Starting with the opening line of the material, restate every line word for word, and end on the line containing "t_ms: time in".

* **Information provided**:
::::::::::

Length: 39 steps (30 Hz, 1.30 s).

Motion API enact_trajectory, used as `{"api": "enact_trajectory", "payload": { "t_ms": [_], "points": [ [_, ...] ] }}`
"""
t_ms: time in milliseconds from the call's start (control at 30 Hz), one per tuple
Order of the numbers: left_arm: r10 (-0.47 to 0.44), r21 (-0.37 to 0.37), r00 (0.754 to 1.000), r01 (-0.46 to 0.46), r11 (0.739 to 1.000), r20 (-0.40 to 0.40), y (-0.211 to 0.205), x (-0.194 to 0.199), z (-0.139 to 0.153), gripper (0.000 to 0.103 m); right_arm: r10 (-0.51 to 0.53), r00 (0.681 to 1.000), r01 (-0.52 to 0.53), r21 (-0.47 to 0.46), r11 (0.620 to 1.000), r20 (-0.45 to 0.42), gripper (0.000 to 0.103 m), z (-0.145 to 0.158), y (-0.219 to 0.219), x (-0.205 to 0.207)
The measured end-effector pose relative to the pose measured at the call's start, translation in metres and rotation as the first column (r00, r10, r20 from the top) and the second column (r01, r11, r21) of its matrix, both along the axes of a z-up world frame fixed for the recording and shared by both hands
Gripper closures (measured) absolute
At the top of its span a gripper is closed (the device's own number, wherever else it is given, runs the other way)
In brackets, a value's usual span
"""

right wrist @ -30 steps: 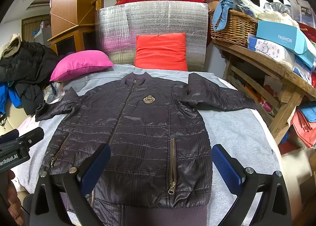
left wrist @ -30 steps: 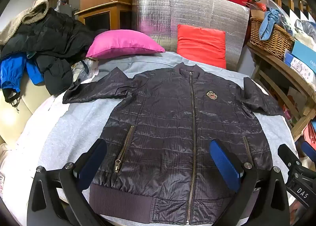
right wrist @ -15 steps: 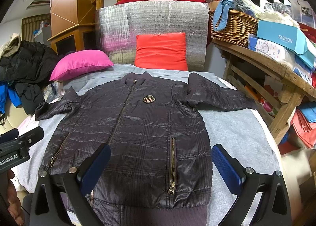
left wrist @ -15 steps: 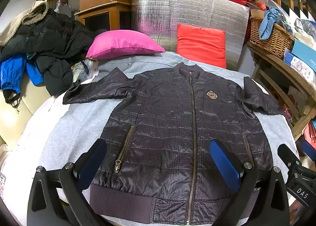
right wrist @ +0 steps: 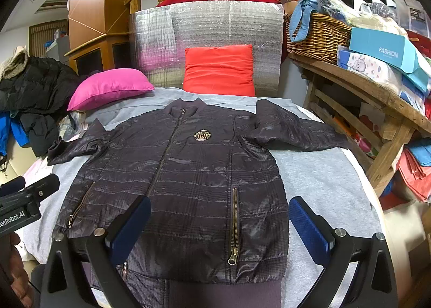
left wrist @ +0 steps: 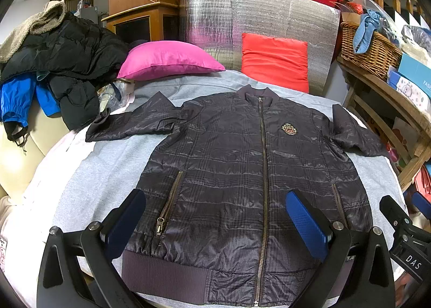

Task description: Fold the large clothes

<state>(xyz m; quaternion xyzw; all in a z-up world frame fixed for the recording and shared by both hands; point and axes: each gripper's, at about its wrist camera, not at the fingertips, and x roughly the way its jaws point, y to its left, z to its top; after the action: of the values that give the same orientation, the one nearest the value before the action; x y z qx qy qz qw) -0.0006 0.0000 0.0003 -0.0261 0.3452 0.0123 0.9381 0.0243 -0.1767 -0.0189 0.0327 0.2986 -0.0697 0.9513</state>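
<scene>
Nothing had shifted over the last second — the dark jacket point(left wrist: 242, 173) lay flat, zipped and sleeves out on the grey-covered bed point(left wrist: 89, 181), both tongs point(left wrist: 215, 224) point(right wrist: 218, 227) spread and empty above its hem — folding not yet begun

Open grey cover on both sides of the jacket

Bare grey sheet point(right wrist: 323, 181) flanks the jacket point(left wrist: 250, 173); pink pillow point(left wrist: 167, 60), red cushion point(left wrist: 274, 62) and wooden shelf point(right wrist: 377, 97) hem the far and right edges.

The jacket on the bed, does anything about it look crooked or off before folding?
Mostly no: the jacket lies flat, front up, zipped. Only its sleeve nearest the pink pillow is bent and bunched at the cuff.
</scene>
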Motion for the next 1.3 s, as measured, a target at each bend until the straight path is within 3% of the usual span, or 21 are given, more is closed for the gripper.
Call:
{"api": "enact_trajectory", "payload": {
  "t_ms": [500,600,700,833,867,967,1000,1067,1100,1133,1200,1300],
  "points": [
    [-0.011,-0.001,0.999,0.011,1.000,-0.046,-0.005,0.020,-0.023,0.000,-0.003,1.000,0.003,0.028,1.000,-0.024,0.000,-0.011,-0.017,0.009],
    [0.001,-0.025,0.995,-0.004,1.000,-0.102,0.003,0.034,-0.045,0.000,-0.007,0.999,0.011,0.092,0.996,-0.051,0.000,-0.020,-0.040,0.014],
    [0.020,-0.031,0.984,-0.026,0.999,-0.177,0.007,0.052,-0.071,0.000,-0.025,0.998,0.040,0.250,0.967,-0.063,0.000,-0.032,-0.085,0.017],
    [0.022,0.007,0.977,-0.021,1.000,-0.212,0.000,0.071,-0.092,0.000,-0.086,0.995,0.101,0.452,0.886,-0.053,0.000,-0.045,-0.158,0.028],
    [0.023,0.021,0.976,-0.019,1.000,-0.215,-0.002,0.075,-0.096,0.000,-0.118,0.992,0.126,0.508,0.852,-0.048,0.000,-0.050,-0.183,0.033],
    [0.025,0.055,0.977,-0.014,0.998,-0.211,-0.010,0.092,-0.104,0.000,-0.190,0.981,0.164,0.678,0.716,-0.037,0.000,-0.066,-0.250,0.052],
    [0.029,0.064,0.978,-0.016,0.998,-0.208,-0.011,0.096,-0.106,0.000,-0.212,0.976,0.178,0.711,0.680,-0.041,0.000,-0.071,-0.266,0.059],
    [0.035,0.082,0.981,-0.020,0.996,-0.191,-0.014,0.107,-0.108,0.000,-0.275,0.959,0.214,0.794,0.569,-0.062,0.001,-0.090,-0.313,0.082],
    [0.035,0.088,0.983,-0.019,0.996,-0.182,-0.015,0.112,-0.110,0.000,-0.293,0.953,0.229,0.812,0.537,-0.075,0.003,-0.095,-0.326,0.090],
    [0.037,0.095,0.984,-0.020,0.995,-0.173,-0.015,0.117,-0.111,0.000,-0.320,0.942,0.255,0.838,0.483,-0.102,0.008,-0.107,-0.347,0.104],
    [0.038,0.113,0.986,-0.020,0.993,-0.161,-0.017,0.127,-0.116,0.000,-0.340,0.931,0.273,0.866,0.419,-0.129,0.019,-0.118,-0.371,0.127],
    [0.033,0.138,0.982,-0.008,0.990,-0.185,-0.021,0.142,-0.133,0.000,-0.377,0.913,0.310,0.863,0.399,-0.154,0.023,-0.126,-0.400,0.164]
  ]
}}
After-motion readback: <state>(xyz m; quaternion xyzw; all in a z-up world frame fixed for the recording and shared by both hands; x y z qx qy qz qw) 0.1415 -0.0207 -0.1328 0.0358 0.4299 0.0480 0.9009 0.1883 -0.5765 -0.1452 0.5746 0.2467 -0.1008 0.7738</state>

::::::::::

* **Solution**:
Length: 39 steps (30 Hz, 1.30 s).

Motion API enact_trajectory, used as `{"api": "enact_trajectory", "payload": { "t_ms": [_], "points": [ [_, ...] ] }}`
"""
t_ms: time in milliseconds from the call's start (control at 30 Hz), one per tuple

The answer has been fully written out.